● **TASK GOAL**: Please repeat the records exactly. The pictures are to be left out.

● **THE RECORDS**:

Segment Open

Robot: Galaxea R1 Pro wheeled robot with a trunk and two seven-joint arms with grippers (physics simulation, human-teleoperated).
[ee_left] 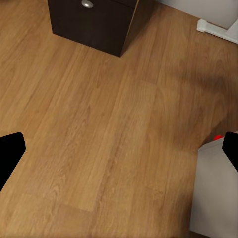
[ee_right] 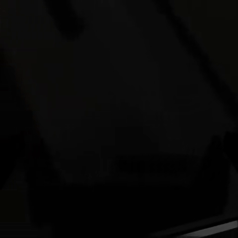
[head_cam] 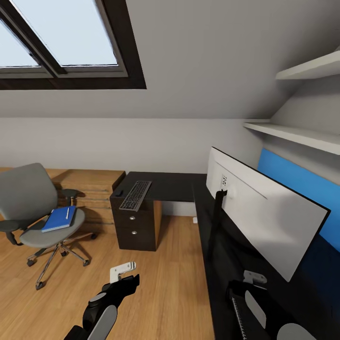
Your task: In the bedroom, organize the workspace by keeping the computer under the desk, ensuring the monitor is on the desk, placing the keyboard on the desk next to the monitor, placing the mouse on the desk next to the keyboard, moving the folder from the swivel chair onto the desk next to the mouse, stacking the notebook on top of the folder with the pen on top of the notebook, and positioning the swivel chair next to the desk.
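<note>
Room: the bedroom is showing a sloped grey ceiling with a skylight (head_cam: 61, 38), a light wood floor (head_cam: 165, 274) and white wall shelves (head_cam: 302, 134) at the right.
Desk: the L-shaped desk (head_cam: 179, 186) with its glossy black top is standing against the far wall and running along the right side toward the camera; its dark drawer unit (head_cam: 134, 226) with round silver knobs is sitting under the far left end.
Monitor: the monitor (head_cam: 264, 212) is standing on the right wing of the desk, showing its white back, carried on a black arm.
Keyboard: the keyboard (head_cam: 136, 195) is lying on the desk top above the drawer unit, well apart from the monitor.
Mouse: the mouse (head_cam: 118, 192) is sitting just beside the keyboard's left edge.
Swivel chair: the swivel chair (head_cam: 40, 212) is standing on the floor to the left of the desk, apart from it, in front of a light wooden dresser (head_cam: 94, 189).
Folder: the blue folder (head_cam: 59, 218) is lying on the chair seat.
Pen: the white pen (head_cam: 67, 213) is resting on top of the folder.
Left gripper: the left gripper (head_cam: 123, 270) is hanging over bare floor, released, its fingers (ee_left: 11, 153) spread wide and holding nothing.
Right gripper: the right gripper (head_cam: 255, 277) is hovering low over the near desk top; its wrist view is almost black, so I cannot tell whether it is released or clenched.
</note>
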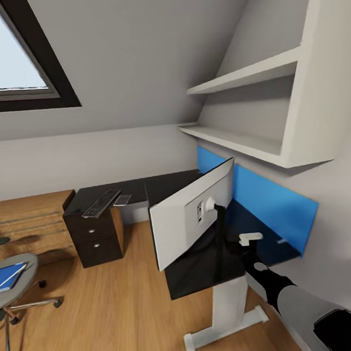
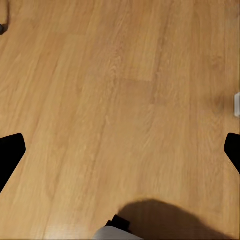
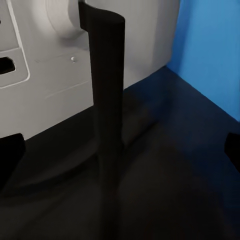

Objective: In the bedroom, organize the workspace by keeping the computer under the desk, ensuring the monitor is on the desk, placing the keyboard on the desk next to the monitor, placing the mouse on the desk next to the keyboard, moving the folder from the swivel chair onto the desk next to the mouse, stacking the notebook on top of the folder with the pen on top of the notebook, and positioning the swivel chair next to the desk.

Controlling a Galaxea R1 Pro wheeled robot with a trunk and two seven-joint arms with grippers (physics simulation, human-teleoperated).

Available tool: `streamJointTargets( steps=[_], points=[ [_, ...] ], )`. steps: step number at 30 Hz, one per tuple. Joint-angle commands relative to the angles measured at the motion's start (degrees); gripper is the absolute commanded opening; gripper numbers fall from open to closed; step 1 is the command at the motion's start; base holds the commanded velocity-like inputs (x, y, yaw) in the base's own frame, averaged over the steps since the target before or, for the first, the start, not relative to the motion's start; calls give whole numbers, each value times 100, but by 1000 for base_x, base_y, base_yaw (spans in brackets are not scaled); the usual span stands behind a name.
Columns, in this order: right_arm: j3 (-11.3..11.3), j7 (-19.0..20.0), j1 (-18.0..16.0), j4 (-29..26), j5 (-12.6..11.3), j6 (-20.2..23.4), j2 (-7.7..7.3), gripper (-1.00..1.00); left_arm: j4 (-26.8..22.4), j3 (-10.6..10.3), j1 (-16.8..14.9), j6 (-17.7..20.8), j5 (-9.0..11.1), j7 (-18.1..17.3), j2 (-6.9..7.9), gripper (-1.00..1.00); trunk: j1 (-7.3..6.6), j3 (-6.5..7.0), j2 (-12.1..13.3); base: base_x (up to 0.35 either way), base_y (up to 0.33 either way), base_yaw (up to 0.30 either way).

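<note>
The monitor [image 1: 192, 216] stands on the black desk [image 1: 165, 184], its pale back turned to me, on a black stand [image 3: 107, 95]. My right gripper [image 1: 235, 244] is open just behind the stand, its fingers apart on either side of the pole and not touching it. Over bare wooden floor my left gripper [image 2: 120, 155] hangs open and empty. The keyboard [image 1: 101, 203] lies on the desk's far wing with the notebook [image 1: 122, 200] beside it. On the swivel chair [image 1: 15, 291] at the left lies the blue folder [image 1: 8, 277]. Computer, mouse and pen are out of view.
A blue wall panel [image 1: 272, 199] runs behind the desk, with white shelves [image 1: 246, 138] overhead. The black drawer unit [image 1: 96, 240] and a wooden dresser [image 1: 31, 224] stand at the left. The desk's white leg [image 1: 228, 308] rests on open wooden floor [image 1: 118, 317].
</note>
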Motion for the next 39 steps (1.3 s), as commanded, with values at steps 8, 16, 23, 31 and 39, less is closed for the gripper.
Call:
streamJointTargets(
  steps=[8,16,23,31,39],
  points=[
    [48,-33,-2,-1,-37,-17,1,100,-8,-37,-2,-28,60,38,5,100,5,-10,-10,212,-17,0],
    [42,-33,-7,-2,-39,-19,-10,100,-2,-37,-2,-28,60,44,2,100,5,-10,-10,60,-49,0],
    [45,-33,-6,-1,-32,-17,-11,100,-2,-37,-2,-28,60,44,2,100,5,-10,-10,25,11,0],
    [42,-41,-5,-8,-30,-13,-11,100,-23,-58,-2,-32,55,28,-16,100,5,-10,-10,114,43,0],
    [48,-50,-4,-9,-30,-15,-11,100,-512,-55,-2,-28,60,21,-24,100,115,-100,-210,6,2,0]
  ],
)
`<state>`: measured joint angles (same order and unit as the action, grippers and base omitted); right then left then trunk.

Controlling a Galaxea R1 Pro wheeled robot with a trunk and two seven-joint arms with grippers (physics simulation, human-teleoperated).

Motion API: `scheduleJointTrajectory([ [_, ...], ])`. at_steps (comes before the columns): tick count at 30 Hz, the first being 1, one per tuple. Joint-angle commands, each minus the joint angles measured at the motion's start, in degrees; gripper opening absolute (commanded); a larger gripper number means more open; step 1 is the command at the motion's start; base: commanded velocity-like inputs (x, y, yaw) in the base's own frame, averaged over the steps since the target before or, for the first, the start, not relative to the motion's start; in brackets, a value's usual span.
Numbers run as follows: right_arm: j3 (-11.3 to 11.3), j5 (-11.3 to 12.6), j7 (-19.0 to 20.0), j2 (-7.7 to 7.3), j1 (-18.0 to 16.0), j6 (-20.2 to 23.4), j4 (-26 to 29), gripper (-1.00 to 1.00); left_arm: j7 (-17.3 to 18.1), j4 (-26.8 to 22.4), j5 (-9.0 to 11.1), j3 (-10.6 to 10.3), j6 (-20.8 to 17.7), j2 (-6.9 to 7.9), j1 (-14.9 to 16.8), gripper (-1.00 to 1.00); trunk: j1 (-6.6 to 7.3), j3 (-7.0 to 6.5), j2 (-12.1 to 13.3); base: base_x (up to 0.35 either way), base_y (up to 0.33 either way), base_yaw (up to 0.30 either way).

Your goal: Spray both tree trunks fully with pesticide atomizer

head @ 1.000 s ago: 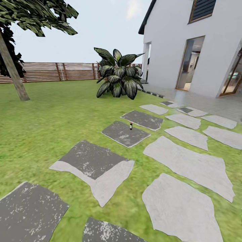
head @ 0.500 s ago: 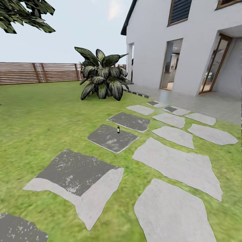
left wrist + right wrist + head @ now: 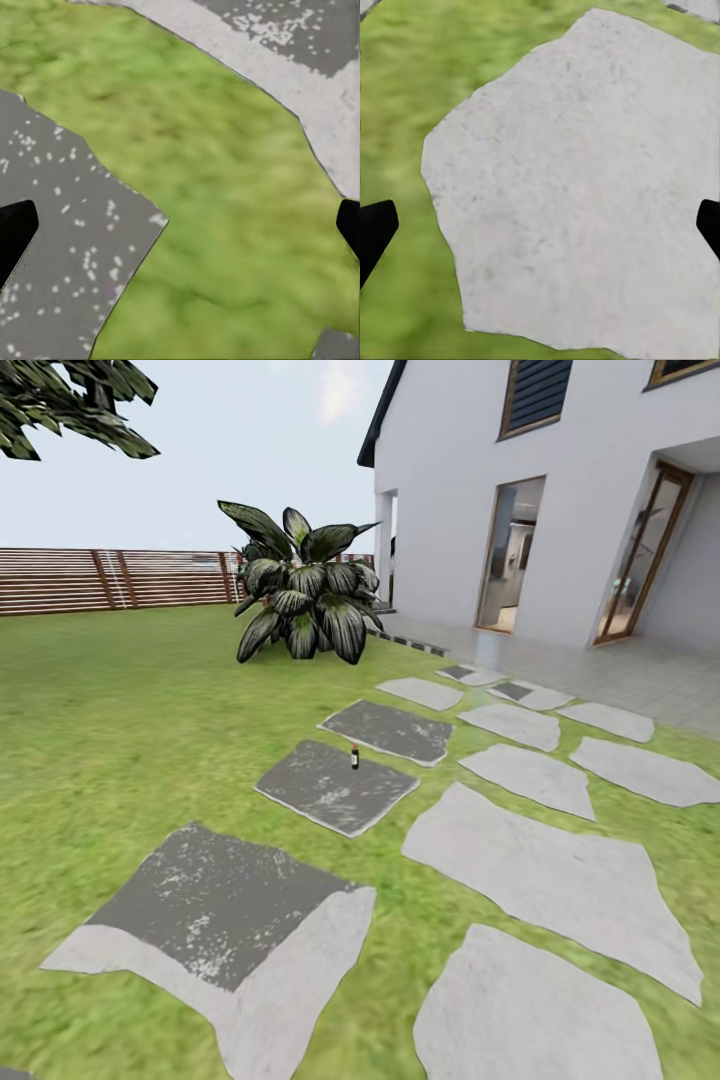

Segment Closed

● **RESULT OF THE EXERCISE**:
Robot: Galaxea R1 Pro wheeled robot with a trunk and two seven-joint arms with grippers (physics simulation, human-teleoperated).
[ee_left] 
[ee_right] 
[head_cam] 
Your task: In the bedroom, organize the workspace by keeping the computer under the desk, ensuring the monitor is on the desk, placing the keyboard on the desk next to the monitor, placing the mouse on the desk next to the keyboard, moving the folder from the swivel chair onto the desk next to the mouse, stacking the notebook on top of the folder with the pen on top of the notebook, and positioning the swivel chair next to the desk.
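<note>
Room: the bedroom is showing a sloped grey ceiling with a skylight (head_cam: 61, 38), a light wood floor (head_cam: 165, 274) and white wall shelves (head_cam: 302, 134) at the right.
Desk: the L-shaped desk (head_cam: 179, 186) with its glossy black top is standing against the far wall and running along the right side toward the camera; its dark drawer unit (head_cam: 134, 226) with round silver knobs is sitting under the far left end.
Monitor: the monitor (head_cam: 264, 212) is standing on the right wing of the desk, showing its white back, carried on a black arm.
Keyboard: the keyboard (head_cam: 136, 195) is lying on the desk top above the drawer unit, well apart from the monitor.
Mouse: the mouse (head_cam: 118, 192) is sitting just beside the keyboard's left edge.
Swivel chair: the swivel chair (head_cam: 40, 212) is standing on the floor to the left of the desk, apart from it, in front of a light wooden dresser (head_cam: 94, 189).
Folder: the blue folder (head_cam: 59, 218) is lying on the chair seat.
Pen: the white pen (head_cam: 67, 213) is resting on top of the folder.
Left gripper: the left gripper (head_cam: 123, 270) is hanging over bare floor, released, its fingers (ee_left: 11, 153) spread wide and holding nothing.
Right gripper: the right gripper (head_cam: 255, 277) is hovering low over the near desk top; its wrist view is almost black, so I cannot tell whether it is released or clenched.
</note>
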
Objective: In the bedroom, organize the workspace by keeping the computer under the desk, ensuring the monitor is on the desk, placing the keyboard on the desk next to the monitor, placing the mouse on the desk next to the keyboard, moving the folder from the swivel chair onto the desk next to the mouse, stacking the notebook on top of the folder with the pen on top of the notebook, and positioning the swivel chair next to the desk.

Controlling a Galaxea R1 Pro wheeled robot with a trunk and two seven-joint arms with grippers (physics simulation, human-teleoperated).

Available tool: `streamJointTargets( steps=[_], points=[ [_, ...] ], )`. steps: step number at 30 Hz, one per tuple. Joint-angle commands relative to the angles measured at the motion's start (degrees); gripper is the absolute commanded opening; gripper numbers fall from open to closed; step 1 is the command at the motion's start; base holds the commanded velocity-like inputs (x, y, yaw) in the base's own frame, averaged over the steps since the target before or, for the first, the start, not relative to the motion's start; calls give whole numbers, each value times 100, but by 1000 for base_x, base_y, base_yaw (spans in brackets are not scaled); the usual span stands behind a name.
Columns, in this order: right_arm: j3 (-11.3..11.3), j7 (-19.0..20.0), j1 (-18.0..16.0), j4 (-29..26), j5 (-12.6..11.3), j6 (-20.2..23.4), j2 (-7.7..7.3), gripper (-1.00..1.00); left_arm: j4 (-26.8..22.4), j3 (-10.6..10.3), j1 (-16.8..14.9), j6 (-17.7..20.8), j5 (-9.0..11.1), j7 (-18.1..17.3), j2 (-6.9..7.9), gripper (-1.00..1.00); trunk: j1 (-7.3..6.6), j3 (-6.5..7.0), j2 (-12.1..13.3); base: base_x (up to 0.35 either way), base_y (up to 0.33 either way), base_yaw (up to 0.30 either way).

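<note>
The monitor [image 1: 192, 216] stands on the black desk [image 1: 165, 184], its pale back turned to me, on a black stand [image 3: 107, 95]. My right gripper [image 1: 235, 244] is open just behind the stand, its fingers apart on either side of the pole and not touching it. Over bare wooden floor my left gripper [image 2: 120, 155] hangs open and empty. The keyboard [image 1: 101, 203] lies on the desk's far wing with the notebook [image 1: 122, 200] beside it. On the swivel chair [image 1: 15, 291] at the left lies the blue folder [image 1: 8, 277]. Computer, mouse and pen are out of view.
A blue wall panel [image 1: 272, 199] runs behind the desk, with white shelves [image 1: 246, 138] overhead. The black drawer unit [image 1: 96, 240] and a wooden dresser [image 1: 31, 224] stand at the left. The desk's white leg [image 1: 228, 308] rests on open wooden floor [image 1: 118, 317].
</note>
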Motion for the next 39 steps (1.3 s), as commanded, with values at steps 8, 16, 23, 31 and 39, less is closed for the gripper.
Call:
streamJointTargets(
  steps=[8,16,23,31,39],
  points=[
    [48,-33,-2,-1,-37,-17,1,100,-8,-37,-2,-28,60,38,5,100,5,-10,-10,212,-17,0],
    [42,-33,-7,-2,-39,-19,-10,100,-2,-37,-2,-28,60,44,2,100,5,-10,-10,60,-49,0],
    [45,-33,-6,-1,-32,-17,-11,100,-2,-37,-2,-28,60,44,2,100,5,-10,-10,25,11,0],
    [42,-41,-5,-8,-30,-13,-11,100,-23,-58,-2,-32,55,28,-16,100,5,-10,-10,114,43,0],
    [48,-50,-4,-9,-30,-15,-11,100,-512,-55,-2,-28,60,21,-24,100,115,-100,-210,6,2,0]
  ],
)
`<state>`: measured joint angles (same order and unit as the action, grippers and base omitted); right then left then trunk.

Controlling a Galaxea R1 Pro wheeled robot with a trunk and two seven-joint arms with grippers (physics simulation, human-teleoperated).

Motion API: `scheduleJointTrajectory([ [_, ...], ])`. at_steps (comes before the columns): tick count at 30 Hz, the first being 1, one per tuple. Joint-angle commands, each minus the joint angles measured at the motion's start, in degrees; gripper opening absolute (commanded); a larger gripper number means more open; step 1 is the command at the motion's start; base: commanded velocity-like inputs (x, y, yaw) in the base's own frame, averaged over the steps since the target before or, for the first, the start, not relative to the motion's start; in brackets, a value's usual span.
Numbers run as follows: right_arm: j3 (-11.3 to 11.3), j5 (-11.3 to 12.6), j7 (-19.0 to 20.0), j2 (-7.7 to 7.3), j1 (-18.0 to 16.0), j6 (-20.2 to 23.4), j4 (-26 to 29), gripper (-1.00 to 1.00); left_arm: j7 (-17.3 to 18.1), j4 (-26.8 to 22.4), j5 (-9.0 to 11.1), j3 (-10.6 to 10.3), j6 (-20.8 to 17.7), j2 (-6.9 to 7.9), j1 (-14.9 to 16.8), gripper (-1.00 to 1.00); trunk: j1 (-6.6 to 7.3), j3 (-7.0 to 6.5), j2 (-12.1 to 13.3); base: base_x (up to 0.35 either way), base_y (up to 0.33 either way), base_yaw (up to 0.30 either way).

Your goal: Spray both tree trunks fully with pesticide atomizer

head @ 1.000 s ago: 
head @ 0.500 s ago: 
left wrist + right wrist + head @ now: 

The work on the exercise is done.